Investigation of $\alpha$ clustering with knockout reactions

TL;DR

This paper investigates how alpha knockout reactions can be used to probe alpha cluster amplitudes in nuclei, showing that such reactions primarily measure surface-region clusters and depend on reaction conditions like incident energy.

Contribution

The study introduces a masking function within the DWIA framework to identify the nuclear surface region probed by alpha knockout reactions and analyzes energy dependence of this effect.

Findings

Alpha knockout reactions probe the nuclear surface region.

The masking function reveals suppression of interior reaction amplitudes.

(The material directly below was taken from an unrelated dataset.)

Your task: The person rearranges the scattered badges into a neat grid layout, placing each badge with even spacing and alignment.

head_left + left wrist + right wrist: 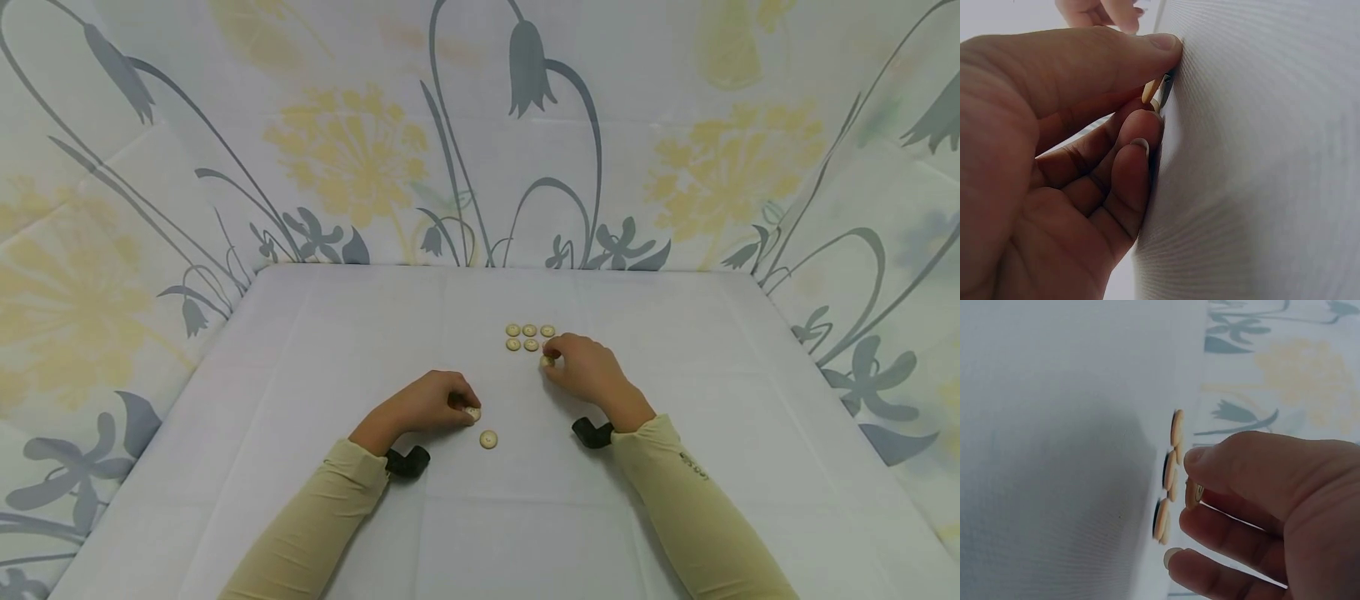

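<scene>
My right hand (588,367) pinches a pale, wood-coloured button (1194,494) between thumb and fingers, beside the front row of laid-out buttons. Those buttons (529,331) lie flat in two neat rows, and the fingers partly cover the right end of the front row. Lower and to the left, my left hand (431,404) holds another button (472,412) at its fingertips, close against the cloth. In the left wrist view this button (1151,90) shows edge-on under the thumb. Just in front of that hand lies a single loose button (489,439).
A white cloth (337,333) covers the table. Flower-patterned fabric (480,150) rises behind it and at both sides. Black wrist devices (408,462) stick out under the cuffs of beige sleeves (322,517).
</scene>
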Demonstrator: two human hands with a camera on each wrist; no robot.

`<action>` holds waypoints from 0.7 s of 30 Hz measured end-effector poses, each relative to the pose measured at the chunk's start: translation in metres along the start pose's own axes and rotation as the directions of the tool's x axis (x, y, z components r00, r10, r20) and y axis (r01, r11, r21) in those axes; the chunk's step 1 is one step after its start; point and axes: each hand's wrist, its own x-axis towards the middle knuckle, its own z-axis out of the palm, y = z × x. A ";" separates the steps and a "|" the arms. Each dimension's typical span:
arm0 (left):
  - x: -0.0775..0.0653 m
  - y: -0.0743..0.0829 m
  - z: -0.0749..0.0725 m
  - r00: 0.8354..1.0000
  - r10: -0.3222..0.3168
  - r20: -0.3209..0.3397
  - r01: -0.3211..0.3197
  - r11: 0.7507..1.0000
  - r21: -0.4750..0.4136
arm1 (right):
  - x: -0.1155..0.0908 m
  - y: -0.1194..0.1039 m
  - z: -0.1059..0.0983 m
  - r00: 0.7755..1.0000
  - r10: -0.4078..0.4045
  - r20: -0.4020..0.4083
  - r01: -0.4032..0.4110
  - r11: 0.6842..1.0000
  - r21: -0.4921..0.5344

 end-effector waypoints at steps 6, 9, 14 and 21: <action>0.001 -0.002 0.001 1.000 0.000 -0.001 0.000 1.000 0.007 | 0.003 0.004 0.002 0.999 0.035 -0.009 -0.035 0.999 0.003; 0.001 -0.003 0.002 1.000 0.001 -0.001 -0.001 1.000 0.006 | 0.004 0.006 0.004 0.999 0.052 -0.009 -0.052 0.999 0.005; 0.001 -0.003 0.002 1.000 0.003 0.000 -0.003 1.000 0.003 | 0.005 0.009 0.006 0.998 0.069 -0.011 -0.069 0.998 -0.002; 0.002 -0.003 0.001 1.000 -0.009 0.003 0.009 1.000 0.005 | 0.006 0.012 0.007 0.997 0.080 -0.004 -0.080 0.997 -0.004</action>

Proper kinematics allow surface-focused alpha cluster measurements.

Abstract

Our goal is to reveal how the $\alpha$ cluster amplitude is probed through $\alpha$ knockout reactions depending on reaction conditions, e.g., the incident energy. We consider $^{20}$Ne($p$,$p\alpha$)$^{16}$O and $^{120}$Sn($p$,$p\alpha$)$^{116}$Cd at 100-400 MeV within the distorted wave impulse approximation (DWIA) framework. We introduce a masking function which shows how the reaction amplitude in the nuclear interior is suppressed and defines the probed region of the $\alpha$ cluster wave function. It is clearly shown by means of the masking function that the $\alpha$ knockout reaction probes the $\alpha$ cluster amplitude in the nuclear surface region, which is the direct measure of well-developed $\alpha$ cluster states. A simplified form of the masking function is introduced and the incident energy dependence of the masking effect is investigated. $\alpha$ knockout reaction can probe the $\alpha$ cluster amplitude in the nuclear surface region by choosing proper kinematics owing to the masking effect originated from absorptions of distorting potentials, and is a suitable method to investigate how $\alpha$ cluster states are spatially developed.